Beide Stücke behandeln die Ambivalenzen des Maschinellen. So weist Martin Burckhardt darauf hin, dass sich die Philosophie erst im 17. Jahrhundert mit den „Räderwerkmaschinen“ beschäftigt habe, die schon im 12. Jahrhundert erfunden worden waren – und selbst Scheerbarts „Perpeh“ steht noch in der Tradition der mechanischen Räderwerke mit ihren simplen Programmierungen. Vom gegenwärtigen Stand der Computerisierung der Welt und der Forschung zur Künstlichen Intelligenz (KI) müsse man die Maschine von Grund auf neu denken, fordert Burckhardt.
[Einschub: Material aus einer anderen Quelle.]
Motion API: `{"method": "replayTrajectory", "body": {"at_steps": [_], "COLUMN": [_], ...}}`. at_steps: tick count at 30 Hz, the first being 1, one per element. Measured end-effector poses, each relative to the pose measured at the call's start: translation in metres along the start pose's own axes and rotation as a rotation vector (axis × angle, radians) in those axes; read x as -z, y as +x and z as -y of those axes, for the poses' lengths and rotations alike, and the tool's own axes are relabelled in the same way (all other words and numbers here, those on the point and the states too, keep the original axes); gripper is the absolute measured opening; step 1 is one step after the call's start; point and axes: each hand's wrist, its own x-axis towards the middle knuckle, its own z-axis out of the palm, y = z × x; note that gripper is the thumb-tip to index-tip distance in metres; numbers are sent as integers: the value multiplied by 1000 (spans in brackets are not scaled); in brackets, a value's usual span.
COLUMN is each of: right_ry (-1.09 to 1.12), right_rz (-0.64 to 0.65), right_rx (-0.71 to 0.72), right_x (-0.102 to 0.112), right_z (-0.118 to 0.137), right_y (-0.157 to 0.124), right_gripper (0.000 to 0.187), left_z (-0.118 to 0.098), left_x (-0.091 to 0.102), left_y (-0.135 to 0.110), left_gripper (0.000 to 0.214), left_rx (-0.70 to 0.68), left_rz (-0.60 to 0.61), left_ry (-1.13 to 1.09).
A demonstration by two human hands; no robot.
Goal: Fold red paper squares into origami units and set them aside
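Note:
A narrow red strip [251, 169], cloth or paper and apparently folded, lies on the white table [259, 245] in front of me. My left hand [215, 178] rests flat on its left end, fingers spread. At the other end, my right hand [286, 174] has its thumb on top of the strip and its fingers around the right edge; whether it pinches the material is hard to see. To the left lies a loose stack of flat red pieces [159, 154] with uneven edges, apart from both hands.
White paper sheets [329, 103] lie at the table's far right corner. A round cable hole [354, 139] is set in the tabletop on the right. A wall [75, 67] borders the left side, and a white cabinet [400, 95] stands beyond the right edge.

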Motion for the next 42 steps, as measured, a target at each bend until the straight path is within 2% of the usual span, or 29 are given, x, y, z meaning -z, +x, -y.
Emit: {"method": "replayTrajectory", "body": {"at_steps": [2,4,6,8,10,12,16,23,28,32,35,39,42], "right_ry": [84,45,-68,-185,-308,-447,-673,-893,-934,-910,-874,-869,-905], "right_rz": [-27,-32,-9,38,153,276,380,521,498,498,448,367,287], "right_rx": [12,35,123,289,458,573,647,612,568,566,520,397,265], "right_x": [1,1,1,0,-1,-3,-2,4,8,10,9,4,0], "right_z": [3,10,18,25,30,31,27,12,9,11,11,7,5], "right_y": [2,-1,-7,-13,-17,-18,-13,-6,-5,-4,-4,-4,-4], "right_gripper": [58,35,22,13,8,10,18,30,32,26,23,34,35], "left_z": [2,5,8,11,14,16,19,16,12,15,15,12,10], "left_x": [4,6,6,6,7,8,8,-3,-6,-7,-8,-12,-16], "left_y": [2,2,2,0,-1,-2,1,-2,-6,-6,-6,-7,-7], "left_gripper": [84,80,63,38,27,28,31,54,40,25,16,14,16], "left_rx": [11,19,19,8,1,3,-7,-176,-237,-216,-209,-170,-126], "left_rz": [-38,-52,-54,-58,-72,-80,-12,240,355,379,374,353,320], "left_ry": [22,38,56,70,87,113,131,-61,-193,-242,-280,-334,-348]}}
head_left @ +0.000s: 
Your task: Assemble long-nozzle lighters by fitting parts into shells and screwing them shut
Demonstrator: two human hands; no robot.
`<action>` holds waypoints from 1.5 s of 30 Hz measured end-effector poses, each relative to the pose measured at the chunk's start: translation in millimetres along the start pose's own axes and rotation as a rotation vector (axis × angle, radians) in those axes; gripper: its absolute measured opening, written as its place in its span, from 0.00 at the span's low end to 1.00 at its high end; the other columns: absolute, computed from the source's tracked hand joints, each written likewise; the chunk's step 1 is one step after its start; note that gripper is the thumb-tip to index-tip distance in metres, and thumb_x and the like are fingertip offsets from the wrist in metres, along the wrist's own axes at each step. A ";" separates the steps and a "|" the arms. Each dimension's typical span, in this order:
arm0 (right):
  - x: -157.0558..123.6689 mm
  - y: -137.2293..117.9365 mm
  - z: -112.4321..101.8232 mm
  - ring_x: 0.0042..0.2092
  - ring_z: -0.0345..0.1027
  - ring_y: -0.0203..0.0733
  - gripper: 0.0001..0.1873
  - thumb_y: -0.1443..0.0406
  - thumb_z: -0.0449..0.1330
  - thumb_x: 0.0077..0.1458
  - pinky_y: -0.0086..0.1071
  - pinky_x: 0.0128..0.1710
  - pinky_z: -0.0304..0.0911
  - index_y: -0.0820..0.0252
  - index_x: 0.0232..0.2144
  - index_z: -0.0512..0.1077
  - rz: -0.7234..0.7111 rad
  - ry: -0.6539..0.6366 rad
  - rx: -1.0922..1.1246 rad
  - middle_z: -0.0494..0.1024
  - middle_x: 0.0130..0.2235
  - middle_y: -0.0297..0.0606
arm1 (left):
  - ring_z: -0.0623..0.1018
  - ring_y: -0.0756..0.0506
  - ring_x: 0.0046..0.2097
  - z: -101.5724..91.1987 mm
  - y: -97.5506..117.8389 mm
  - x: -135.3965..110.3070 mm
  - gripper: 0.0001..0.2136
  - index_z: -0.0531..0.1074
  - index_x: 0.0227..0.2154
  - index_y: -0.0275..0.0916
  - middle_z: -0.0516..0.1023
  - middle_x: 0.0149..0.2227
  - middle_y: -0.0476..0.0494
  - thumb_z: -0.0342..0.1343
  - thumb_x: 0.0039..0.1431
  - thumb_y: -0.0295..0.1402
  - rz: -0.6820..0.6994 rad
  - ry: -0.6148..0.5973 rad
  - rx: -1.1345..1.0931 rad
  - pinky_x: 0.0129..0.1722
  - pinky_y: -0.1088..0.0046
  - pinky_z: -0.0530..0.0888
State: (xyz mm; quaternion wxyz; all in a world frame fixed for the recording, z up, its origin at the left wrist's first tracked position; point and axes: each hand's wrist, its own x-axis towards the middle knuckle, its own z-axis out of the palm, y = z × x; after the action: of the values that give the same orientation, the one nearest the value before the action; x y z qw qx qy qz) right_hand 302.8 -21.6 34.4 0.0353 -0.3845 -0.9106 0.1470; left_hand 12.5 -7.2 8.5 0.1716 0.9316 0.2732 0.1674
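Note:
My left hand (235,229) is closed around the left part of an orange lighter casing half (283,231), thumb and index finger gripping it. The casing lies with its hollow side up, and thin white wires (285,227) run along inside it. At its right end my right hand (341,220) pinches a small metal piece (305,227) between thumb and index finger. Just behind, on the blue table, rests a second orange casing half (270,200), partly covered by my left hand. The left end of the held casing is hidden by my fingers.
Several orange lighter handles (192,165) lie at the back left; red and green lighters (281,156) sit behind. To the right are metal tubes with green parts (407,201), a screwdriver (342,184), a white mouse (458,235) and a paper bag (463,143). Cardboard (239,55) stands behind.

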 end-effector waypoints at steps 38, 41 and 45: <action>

Die Maschinen seien Engelmacher, die ähnlich wie die Erfinder der Alphabet-Schrift durch eine Drehung um 180 Grad dem A die Form des stilisierten Stierkopfs abgetrieben hätten, aus Natur Kultur machten. Burckhardts Konsequenz: „Wir schaffen Engel und wir treiben ab“ – und einer dieser so geschaffenen Engel hört auf den Namen Schönheit.

Und wirklich beschäftigten sich die Insassen der unterirdischen Habitate in Forsters maschinengesteuerter Welt mit den schönen Künsten und empfanden sich nicht im Geringsten als Sklaven der Maschine. Die Hauptfigur Vasháti (Susanne Sachße) beschäftigt sich mit vorweltlicher australischer Musik und hält darüber televisionäre Vorträge. Medientheoretisch waren die Figuren in Forsters Erzählung schon 1909 auf der Höhe gegenwärtiger Diskurse: „Wer braucht ein Original, wenn er ein doppelt so scharfes Abbild haben kann. Abbilder sind die wahren Bilder der Wirklichkeit“, weiß Vasháti und ist sich im gleichen Moment bewusst, dass sie sich in einer platonischen Höhle befindet und Ideen nachjagt: „Ideen sind der Spielball des formbaren Geistes, sie reisen auf den hellen Impulsen der Zeit.“ Nur ihr Sohn Kunó (Rafael Stachowiak) will lieber in die Sphäre des Realen, will heißen: zurück an die Erdoberfläche mit ihrer kaum atembaren Luft. Der überwiegende Rest der Menschheit will lieber zu Engeln werden. So hat Felix Kubin den Leitsatz „Wie Engel befreit, vom Makel der Persönlichkeit“ in einen mehrstimmigen Chor gesetzt, der das 80-minütige Hörspiel umrahmt.

Sowohl Felix Kubin als auch Georg Zeitblom haben für ihre jeweiligen Maschinenwelten eine eigene musikalische Form gefunden. Kubin eine eher songorientierte, Zeitblom eine eher repetitive, räderwerkgesteuerte Computermusik. Beide Stücke entfalten einen gewissen retrofuturistischen Charme. Die Zukunftsvisionen ihrer Buchvorlagen sind erschreckend präzise und gegenwärtig. Zusammen mit Martin Burckhardts Maschinenphilosophie ist man mitten im 21. Jahrhundert angekommen.